MATH235 MATH235 Week 1 - Moodle Quiz-assessed problems MATH235 Week 2 - Assessed problems (coursework)

MATH235 Week 2 - Workshop problems

If not all of the problems below are discussed in the workshop for lack of time, then please have a go at the problems on your own.

WS2.1

Bootstrap confidence intervals. Let $X_{1},\ldots,X_{n}$ be an IID sequence of Bernoulli $(p)$ random variables. The following R code describes a non-parametric bootstrap algorithm for obtaining a confidence interval for $p$ , using a vector data containing a sample $x_{1},\ldots,x_{n}$ :

⬇

n <- length(data)

propBS <- c()

for(i in 1:500){

dataBS <- sample(data,n,replace=T)

propBS[i] <- mean(dataBS)

}

ci <- quantile(propBS,c(0.05,0.95))

(a)

How many bootstrapped samples are being taken? How would you change this to be 1000 samples?
(b)

What size of confidence interval is being calculated? How would you change this to create a 99% confidence interval?
(c)

Two confidence intervals were created, $(0.84,0.88)$ and $(0.81,0.91)$ . One of these corresponds to a 90% confidence interval and the other to a 95% confidence interval. Which is which?
(d)

Explain why non-parametric bootstrapping uses ‘sampling with replacement’.

WS2.2

This question looks at the annual forecast prices for tea given in Table 1 of Question Sheet 1. We wish to test the hypothesis that the mean price of tea is greater than 1.8 dollars per kg. Assume that tea prices are an IID sample from a Normal $(\mu,\sigma^{2})$ distribution, with unknown population variance. We conduct the test using the confidence interval for $\mu$ .

(a)

To carry out this test at the 5% level, what confidence interval should we calculate?
(b)

Obtain the appropriate confidence interval.
(c)

Can you conclude that the mean price of tea is greater than 1.8 dollars?
(d)

How does this answer relate to your answer to CW1.2?

WS2.3

As part of the Childhood Respiratory Disease Study in 1980 in East Boston, Massachusetts, the FEV (forced expiratory volume) of 654 children with the disease was measured. FEV is the volume of air expelled after one second of concentrated effort and is measured in litres. Also collected were the child’s age (years), height (inches), gender and whether of not they smoked. The aim was to see whether or not these four variables have an effect on FEV.
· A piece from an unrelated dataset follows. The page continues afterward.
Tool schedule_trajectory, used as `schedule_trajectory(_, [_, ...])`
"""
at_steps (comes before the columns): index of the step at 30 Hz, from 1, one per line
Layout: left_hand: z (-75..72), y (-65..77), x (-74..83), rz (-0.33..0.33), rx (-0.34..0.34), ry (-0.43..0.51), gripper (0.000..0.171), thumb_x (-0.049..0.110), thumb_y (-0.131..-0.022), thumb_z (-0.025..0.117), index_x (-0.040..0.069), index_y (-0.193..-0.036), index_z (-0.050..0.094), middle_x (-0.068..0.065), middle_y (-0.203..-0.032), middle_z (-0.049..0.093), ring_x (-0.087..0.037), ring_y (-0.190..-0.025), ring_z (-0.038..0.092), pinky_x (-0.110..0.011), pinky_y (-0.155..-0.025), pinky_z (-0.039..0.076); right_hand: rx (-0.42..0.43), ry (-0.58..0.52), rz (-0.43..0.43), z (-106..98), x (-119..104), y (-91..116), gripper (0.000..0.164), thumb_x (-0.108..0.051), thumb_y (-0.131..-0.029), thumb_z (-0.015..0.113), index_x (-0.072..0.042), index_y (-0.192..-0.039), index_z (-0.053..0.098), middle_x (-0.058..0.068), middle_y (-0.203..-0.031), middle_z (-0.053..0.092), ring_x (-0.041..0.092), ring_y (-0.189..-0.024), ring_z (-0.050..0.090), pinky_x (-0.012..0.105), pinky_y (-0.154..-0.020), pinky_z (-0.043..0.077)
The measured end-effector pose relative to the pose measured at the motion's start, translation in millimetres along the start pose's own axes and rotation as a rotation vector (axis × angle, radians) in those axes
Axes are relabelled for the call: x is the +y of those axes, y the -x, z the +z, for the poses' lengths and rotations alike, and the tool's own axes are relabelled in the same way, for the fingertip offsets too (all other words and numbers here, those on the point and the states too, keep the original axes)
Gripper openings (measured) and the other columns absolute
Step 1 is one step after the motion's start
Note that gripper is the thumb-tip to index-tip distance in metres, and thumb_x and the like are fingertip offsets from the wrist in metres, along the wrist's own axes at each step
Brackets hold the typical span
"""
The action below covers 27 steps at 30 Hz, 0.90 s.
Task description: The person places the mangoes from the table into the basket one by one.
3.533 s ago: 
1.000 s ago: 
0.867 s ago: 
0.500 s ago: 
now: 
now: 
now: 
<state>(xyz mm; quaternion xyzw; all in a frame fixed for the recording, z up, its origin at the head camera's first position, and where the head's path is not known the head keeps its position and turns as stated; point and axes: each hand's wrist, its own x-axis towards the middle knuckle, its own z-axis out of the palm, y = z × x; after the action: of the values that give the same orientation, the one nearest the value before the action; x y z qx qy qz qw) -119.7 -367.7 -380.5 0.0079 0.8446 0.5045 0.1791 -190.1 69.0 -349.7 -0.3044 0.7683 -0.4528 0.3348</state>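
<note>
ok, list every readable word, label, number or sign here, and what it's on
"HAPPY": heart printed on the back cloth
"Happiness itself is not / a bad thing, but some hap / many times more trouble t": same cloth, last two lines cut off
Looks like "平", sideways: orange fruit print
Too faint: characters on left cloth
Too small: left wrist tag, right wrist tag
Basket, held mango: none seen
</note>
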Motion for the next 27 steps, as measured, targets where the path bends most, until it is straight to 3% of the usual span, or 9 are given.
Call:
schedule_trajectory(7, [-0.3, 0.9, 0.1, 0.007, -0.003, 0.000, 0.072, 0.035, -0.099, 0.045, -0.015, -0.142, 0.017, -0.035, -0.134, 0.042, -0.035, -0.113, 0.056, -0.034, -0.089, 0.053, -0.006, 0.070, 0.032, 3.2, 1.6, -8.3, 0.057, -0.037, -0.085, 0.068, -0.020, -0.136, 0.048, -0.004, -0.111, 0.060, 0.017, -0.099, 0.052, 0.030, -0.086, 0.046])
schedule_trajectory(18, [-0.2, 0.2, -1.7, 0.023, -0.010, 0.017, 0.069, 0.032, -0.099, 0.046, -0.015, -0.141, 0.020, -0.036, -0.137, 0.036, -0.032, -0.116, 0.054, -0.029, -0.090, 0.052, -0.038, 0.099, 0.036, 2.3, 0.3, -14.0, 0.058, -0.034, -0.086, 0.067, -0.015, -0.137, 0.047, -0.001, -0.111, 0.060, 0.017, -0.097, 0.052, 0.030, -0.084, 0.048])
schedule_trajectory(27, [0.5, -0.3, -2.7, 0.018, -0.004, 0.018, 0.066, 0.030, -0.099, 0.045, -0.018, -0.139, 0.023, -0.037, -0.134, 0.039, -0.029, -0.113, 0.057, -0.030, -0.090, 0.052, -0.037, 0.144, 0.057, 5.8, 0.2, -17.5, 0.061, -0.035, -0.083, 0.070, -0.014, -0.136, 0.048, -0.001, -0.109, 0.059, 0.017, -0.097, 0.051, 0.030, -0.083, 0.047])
We will conduct an exploratory analysis to see whether or not gender has an effect on FEV, using a subset of 20 of the children (all of whom were non-smokers). The aim is to test whether the mean FEV is the same for males and females. The data are shown in Table 0.7. Let $\mu_{1}$ and $\mu_{2}$ denote mean FEV for males and females respectively.

(a)

Are these data paired or unpaired? Explain your answer.
(b)

Calculate the pooled sample variance for the data.
(c)

Using the critical value approach, test, at the 5% level, whether or not there is evidence that the mean FEV for males is the same as the mean FEV for females. You should clearly state any assumptions made about the data, your hypotheses and conclusions.
(d)

Calculate a 95% confidence interval for the difference in means $\mu_{1}-\mu_{2}$ . How could you use this confidence interval to carry out the test in part (c)?

Individual	Age	FEV	log FEV	Height	Gender
1	8	2.382	0.868	62.0	0
2	11	2.988	1.095	70.0	1
3	10	3.111	1.135	66.0	1
4	7	1.726	0.546	53.0	0
5	9	2.076	0.730	60.5	1
6	9	2.798	1.029	62.0	1
7	9	2.056	0.721	63.0	0
8	12	2.751	1.012	63.0	0
9	9	2.352	0.855	59.0	1
10	9	3.042	1.113	66.0	0
11	10	3.350	1.209	69.0	1
12	9	2.571	0.944	60.5	1
13	11	4.324	1.464	67.5	1
14	15	2.635	0.969	64.0	0
15	7	1.611	0.477	57.5	1
16	8	1.991	0.689	59.5	1
17	10	1.873	0.628	52.5	1
18	12	3.001	1.099	63.5	0
19	9	1.895	0.639	57.0	1
20	11	3.977	1.381	70.5	1

Table 0.4: Age (years), FEV (litres), log FEV, height (cm) and gender (male-1; female-0) for a subset of 20 children in the Childhood Respiratory Disease Study.